WORK INSTRUCTIONS
Please give every record below again exactly, and keep the pictures out.

(Stored data entries)
--- START ---
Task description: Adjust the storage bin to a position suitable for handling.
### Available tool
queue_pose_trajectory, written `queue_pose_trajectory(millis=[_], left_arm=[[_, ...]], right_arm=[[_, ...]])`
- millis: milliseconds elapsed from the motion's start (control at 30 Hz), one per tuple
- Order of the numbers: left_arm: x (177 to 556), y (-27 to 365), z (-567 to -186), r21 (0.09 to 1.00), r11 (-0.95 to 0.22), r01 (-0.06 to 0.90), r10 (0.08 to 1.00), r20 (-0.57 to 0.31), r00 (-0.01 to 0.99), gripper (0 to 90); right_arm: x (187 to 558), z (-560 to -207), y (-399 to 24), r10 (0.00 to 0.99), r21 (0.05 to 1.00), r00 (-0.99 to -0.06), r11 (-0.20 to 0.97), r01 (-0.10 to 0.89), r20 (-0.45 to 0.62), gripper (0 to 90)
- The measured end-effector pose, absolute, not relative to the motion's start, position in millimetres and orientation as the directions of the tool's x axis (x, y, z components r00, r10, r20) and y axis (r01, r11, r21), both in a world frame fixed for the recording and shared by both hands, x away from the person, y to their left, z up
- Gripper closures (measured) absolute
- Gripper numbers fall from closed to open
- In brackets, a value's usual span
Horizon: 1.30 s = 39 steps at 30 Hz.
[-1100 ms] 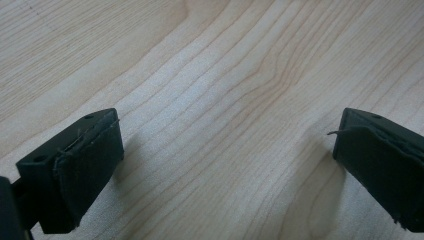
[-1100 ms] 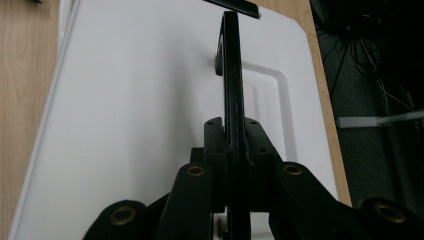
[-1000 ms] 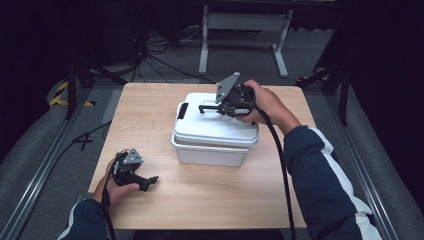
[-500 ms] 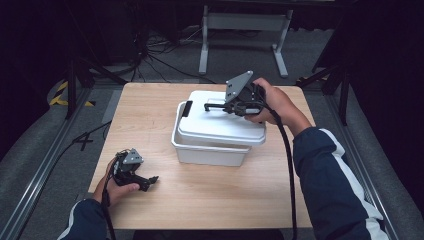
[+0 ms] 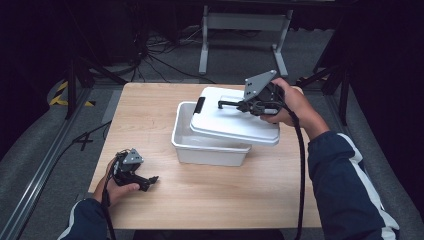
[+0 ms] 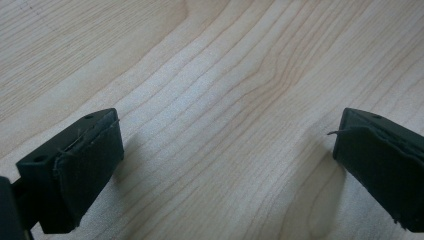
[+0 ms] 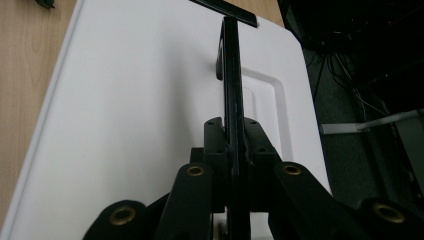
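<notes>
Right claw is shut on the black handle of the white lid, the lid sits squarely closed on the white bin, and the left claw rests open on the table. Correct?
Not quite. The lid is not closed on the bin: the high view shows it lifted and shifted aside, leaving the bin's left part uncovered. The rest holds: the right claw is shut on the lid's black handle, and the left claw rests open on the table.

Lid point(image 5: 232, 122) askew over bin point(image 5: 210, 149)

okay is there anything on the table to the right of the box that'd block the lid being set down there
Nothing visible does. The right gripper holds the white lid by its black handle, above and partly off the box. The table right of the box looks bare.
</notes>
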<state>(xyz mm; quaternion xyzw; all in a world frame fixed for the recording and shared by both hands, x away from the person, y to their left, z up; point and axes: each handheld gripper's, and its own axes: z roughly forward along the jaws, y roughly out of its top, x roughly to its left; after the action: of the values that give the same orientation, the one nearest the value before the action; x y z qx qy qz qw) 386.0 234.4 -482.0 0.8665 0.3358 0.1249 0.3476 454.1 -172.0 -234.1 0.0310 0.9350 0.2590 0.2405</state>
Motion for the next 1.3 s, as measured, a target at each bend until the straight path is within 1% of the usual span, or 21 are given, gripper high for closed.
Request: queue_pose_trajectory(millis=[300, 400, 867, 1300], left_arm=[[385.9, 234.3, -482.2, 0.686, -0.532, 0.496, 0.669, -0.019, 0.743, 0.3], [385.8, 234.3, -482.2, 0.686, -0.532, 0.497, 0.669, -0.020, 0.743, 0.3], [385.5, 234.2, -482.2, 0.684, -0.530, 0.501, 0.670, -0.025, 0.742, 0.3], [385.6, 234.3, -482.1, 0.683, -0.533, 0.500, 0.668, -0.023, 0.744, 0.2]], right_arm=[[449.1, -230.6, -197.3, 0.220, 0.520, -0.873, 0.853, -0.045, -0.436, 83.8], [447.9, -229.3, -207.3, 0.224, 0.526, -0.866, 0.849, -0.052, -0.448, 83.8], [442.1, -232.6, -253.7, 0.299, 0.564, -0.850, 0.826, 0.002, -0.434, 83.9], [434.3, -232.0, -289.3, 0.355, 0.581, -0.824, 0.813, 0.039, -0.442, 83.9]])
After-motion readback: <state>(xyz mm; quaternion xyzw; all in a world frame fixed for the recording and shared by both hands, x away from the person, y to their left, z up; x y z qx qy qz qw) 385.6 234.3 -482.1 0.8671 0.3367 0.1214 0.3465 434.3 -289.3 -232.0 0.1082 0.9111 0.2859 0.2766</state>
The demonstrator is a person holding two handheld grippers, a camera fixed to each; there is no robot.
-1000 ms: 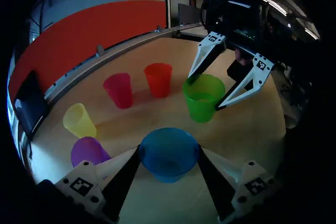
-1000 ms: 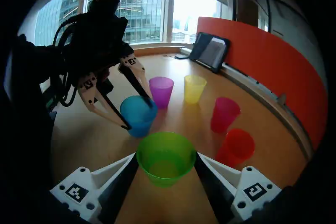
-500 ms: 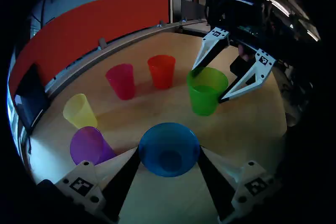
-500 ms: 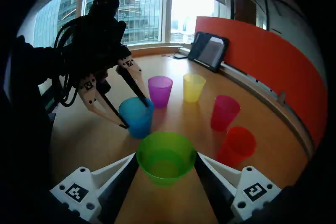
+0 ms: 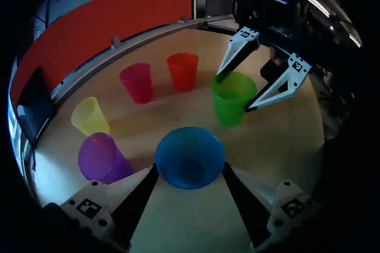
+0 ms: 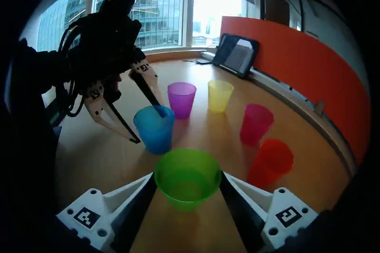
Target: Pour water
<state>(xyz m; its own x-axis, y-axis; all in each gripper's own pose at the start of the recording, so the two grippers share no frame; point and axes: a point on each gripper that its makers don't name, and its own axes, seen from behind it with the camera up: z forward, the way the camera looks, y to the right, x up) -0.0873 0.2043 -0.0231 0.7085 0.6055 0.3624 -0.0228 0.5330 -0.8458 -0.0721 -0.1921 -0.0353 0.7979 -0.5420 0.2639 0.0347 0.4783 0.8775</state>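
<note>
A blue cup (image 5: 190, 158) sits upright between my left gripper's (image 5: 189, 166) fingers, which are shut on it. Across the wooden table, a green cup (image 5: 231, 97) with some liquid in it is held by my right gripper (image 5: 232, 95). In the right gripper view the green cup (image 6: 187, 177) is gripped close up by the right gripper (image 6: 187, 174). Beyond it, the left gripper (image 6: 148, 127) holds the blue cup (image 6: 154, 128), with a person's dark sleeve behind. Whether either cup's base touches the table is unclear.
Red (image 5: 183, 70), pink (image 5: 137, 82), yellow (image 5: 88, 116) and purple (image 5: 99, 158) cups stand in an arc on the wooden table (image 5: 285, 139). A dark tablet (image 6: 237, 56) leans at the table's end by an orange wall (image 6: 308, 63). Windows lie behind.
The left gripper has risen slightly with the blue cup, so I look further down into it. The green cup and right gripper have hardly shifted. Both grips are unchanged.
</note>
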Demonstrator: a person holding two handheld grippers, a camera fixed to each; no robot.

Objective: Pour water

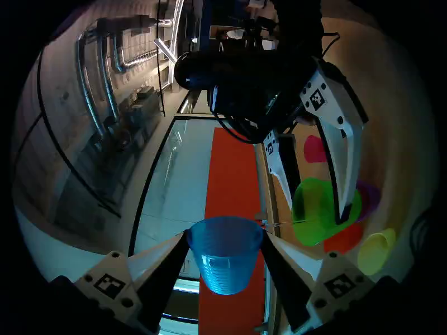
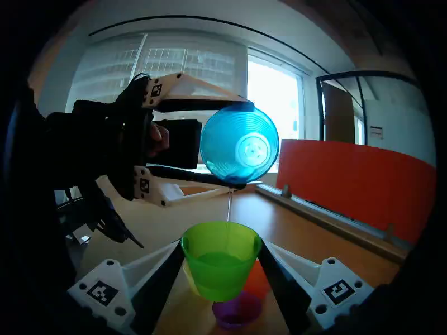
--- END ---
WRITTEN ANSWER
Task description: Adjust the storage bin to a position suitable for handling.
### Available tool
queue_pose_trajectory, written `queue_pose_trajectory(millis=[_], left_arm=[[_, ...]], right_arm=[[_, ...]])`
- millis: milliseconds elapsed from the motion's start (control at 30 Hz), one per tuple
- Order of the numbers: left_arm: x (177 to 556), y (-27 to 365), z (-567 to -186), r21 (0.09 to 1.00), r11 (-0.95 to 0.22), r01 (-0.06 to 0.90), r10 (0.08 to 1.00), r20 (-0.57 to 0.31), r00 (-0.01 to 0.99), gripper (0 to 90); right_arm: x (187 to 558), z (-560 to -207), y (-399 to 24), r10 (0.00 to 0.99), r21 (0.05 to 1.00), r00 (-0.99 to -0.06), r11 (-0.20 to 0.97), r01 (-0.10 to 0.89), r20 (-0.45 to 0.62), gripper (0 to 90)
- The measured end-effector pose, absolute, not relative to the motion's start, position in millimetres and orientation as the directions of the tool's x axis (x, y, z components r00, r10, r20) and y axis (r01, r11, r21), both in a world frame fixed for the recording and shared by both hands, x away from the person, y to their left, z up
- Gripper closures (measured) absolute
- Gripper numbers fall from closed to open
- In brackets, a value's usual span
Horizon: 1.30 s = 39 steps at 30 Hz.
[-1100 ms] 
[-1100 ms] 
[-1000 ms] 
[-500 ms] 
[+0 ms] 
[+0 ms] 
[+0 ms] 
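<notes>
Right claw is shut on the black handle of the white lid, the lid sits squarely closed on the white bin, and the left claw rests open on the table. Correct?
Not quite. The lid is not closed on the bin: the high view shows it lifted and shifted aside, leaving the bin's left part uncovered. The rest holds: the right claw is shut on the lid's black handle, and the left claw rests open on the table.

Lid point(image 5: 232, 122) askew over bin point(image 5: 210, 149)

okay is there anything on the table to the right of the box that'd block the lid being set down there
Nothing visible does. The right gripper holds the white lid by its black handle, above and partly off the box. The table right of the box looks bare.
</notes>
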<state>(xyz mm; quaternion xyzw; all in a world frame fixed for the recording and shared by both hands, x away from the person, y to their left, z up; point and axes: each handheld gripper's, and its own axes: z roughly forward along the jaws, y roughly out of its top, x roughly to its left; after the action: of the values that give the same orientation, the one nearest the value before the action; x y z qx qy qz qw) 386.0 234.4 -482.0 0.8665 0.3358 0.1249 0.3476 454.1 -172.0 -234.1 0.0310 0.9350 0.2590 0.2405</state>
Motion for the next 1.3 s, as measured, a target at each bend until the straight path is within 1% of the usual span, or 21 are given, gripper high for closed.
Request: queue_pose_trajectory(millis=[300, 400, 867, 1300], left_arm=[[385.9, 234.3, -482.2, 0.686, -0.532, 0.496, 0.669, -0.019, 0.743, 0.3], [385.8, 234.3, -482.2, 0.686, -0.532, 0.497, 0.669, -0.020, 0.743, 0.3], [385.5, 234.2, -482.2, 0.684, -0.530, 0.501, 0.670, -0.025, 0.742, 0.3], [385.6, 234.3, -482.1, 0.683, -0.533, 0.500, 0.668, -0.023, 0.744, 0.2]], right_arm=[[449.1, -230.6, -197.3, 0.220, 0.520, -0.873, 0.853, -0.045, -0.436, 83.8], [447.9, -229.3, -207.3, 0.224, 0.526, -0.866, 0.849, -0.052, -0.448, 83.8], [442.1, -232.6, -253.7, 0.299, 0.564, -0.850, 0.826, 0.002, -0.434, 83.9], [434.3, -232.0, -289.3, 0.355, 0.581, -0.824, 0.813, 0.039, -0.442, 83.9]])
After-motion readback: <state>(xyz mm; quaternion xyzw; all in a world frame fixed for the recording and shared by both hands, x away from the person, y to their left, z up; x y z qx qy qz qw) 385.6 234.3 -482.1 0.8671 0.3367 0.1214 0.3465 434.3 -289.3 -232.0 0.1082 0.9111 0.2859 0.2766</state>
The demonstrator is a person holding two handheld grippers, a camera fixed to each; there is no robot.
-1000 ms: 
-1000 ms: 
-500 ms: 
-500 ms: 
+0 ms: 
+0 ms: 
Target: Pour water
<state>(xyz m; its own x-axis, y-axis; all in each gripper's own pose at the start of the recording, so the two grippers share no frame; point and axes: a point on each gripper that its makers don't name, and its own axes, seen from behind it with the camera up: z forward, the way the camera looks, y to the right, x up) -0.0873 0.2043 -0.0231 0.7085 0.6055 0.3624 -0.0228 0.5330 -0.8458 -0.0721 -0.1921 -0.0353 0.7979 -0.5420 0.2639 0.0347 0.4783 0.8775</state>
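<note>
A blue cup (image 5: 190, 158) sits upright between my left gripper's (image 5: 189, 166) fingers, which are shut on it. Across the wooden table, a green cup (image 5: 231, 97) with some liquid in it is held by my right gripper (image 5: 232, 95). In the right gripper view the green cup (image 6: 187, 177) is gripped close up by the right gripper (image 6: 187, 174). Beyond it, the left gripper (image 6: 148, 127) holds the blue cup (image 6: 154, 128), with a person's dark sleeve behind. Whether either cup's base touches the table is unclear.
Red (image 5: 183, 70), pink (image 5: 137, 82), yellow (image 5: 88, 116) and purple (image 5: 99, 158) cups stand in an arc on the wooden table (image 5: 285, 139). A dark tablet (image 6: 237, 56) leans at the table's end by an orange wall (image 6: 308, 63). Windows lie behind.
The left gripper has risen slightly with the blue cup, so I look further down into it. The green cup and right gripper have hardly shifted. Both grips are unchanged.
</note>
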Demonstrator: a person holding two handheld grippers, a camera fixed to each; no robot.

Objective: Pour water

Nothing else belongs to this exercise.